Find the line with "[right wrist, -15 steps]" in the entries below, then reproduce it and every line after it down to and including the line with "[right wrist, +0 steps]", exactly.

[The records Boundary: Start]

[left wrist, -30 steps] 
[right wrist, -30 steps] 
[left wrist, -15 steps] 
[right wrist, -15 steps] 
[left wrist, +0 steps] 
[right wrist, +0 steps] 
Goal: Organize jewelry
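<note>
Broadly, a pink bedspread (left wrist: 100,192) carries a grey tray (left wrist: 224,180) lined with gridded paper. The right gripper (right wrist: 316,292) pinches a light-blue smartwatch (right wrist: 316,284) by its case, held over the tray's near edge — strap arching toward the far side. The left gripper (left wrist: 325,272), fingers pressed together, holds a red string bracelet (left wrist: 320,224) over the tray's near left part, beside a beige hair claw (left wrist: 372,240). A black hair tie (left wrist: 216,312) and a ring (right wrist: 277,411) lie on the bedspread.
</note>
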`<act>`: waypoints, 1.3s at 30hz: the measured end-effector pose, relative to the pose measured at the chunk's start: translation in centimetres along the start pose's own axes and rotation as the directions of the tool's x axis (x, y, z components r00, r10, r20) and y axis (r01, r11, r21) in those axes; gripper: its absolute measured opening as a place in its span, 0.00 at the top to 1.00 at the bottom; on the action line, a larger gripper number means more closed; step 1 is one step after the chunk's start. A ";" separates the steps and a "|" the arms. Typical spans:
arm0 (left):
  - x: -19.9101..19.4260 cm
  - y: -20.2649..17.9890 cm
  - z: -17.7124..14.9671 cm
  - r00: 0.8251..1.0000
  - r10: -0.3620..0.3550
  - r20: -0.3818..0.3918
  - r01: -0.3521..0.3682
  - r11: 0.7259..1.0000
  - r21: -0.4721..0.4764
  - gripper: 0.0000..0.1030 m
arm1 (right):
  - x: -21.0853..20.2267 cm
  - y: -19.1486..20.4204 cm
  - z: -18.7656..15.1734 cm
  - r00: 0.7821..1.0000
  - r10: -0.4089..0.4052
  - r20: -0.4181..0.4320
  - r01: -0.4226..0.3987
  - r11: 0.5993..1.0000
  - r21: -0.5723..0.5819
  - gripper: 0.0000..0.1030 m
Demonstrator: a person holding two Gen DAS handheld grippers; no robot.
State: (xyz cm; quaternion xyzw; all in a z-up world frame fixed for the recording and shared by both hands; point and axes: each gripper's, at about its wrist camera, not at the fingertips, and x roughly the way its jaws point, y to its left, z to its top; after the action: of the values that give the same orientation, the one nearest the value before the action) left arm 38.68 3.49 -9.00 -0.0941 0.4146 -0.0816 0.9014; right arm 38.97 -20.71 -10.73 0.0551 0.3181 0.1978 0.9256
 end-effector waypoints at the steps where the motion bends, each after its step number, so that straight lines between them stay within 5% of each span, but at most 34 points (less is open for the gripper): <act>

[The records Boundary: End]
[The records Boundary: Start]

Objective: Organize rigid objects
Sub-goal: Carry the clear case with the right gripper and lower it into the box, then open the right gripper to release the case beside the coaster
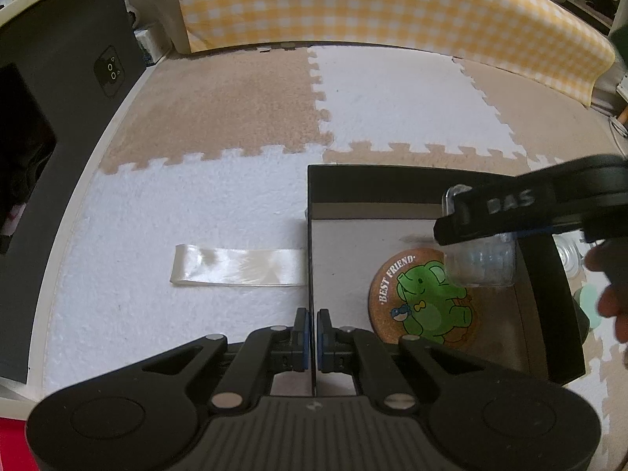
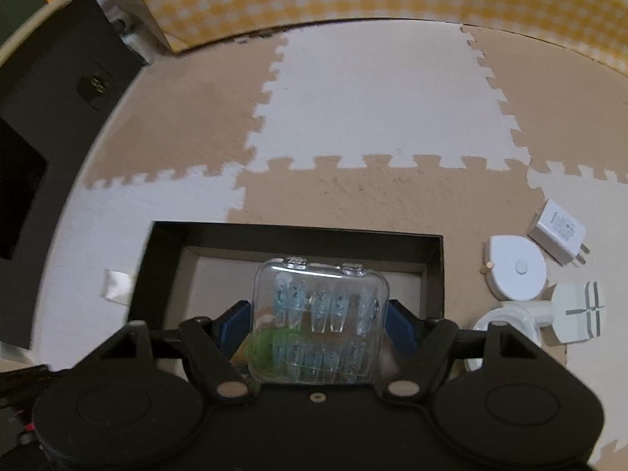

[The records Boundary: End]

■ **Written response**
[right wrist, -15 steps] 
[left wrist, +0 steps] 
[right wrist, +0 steps] 

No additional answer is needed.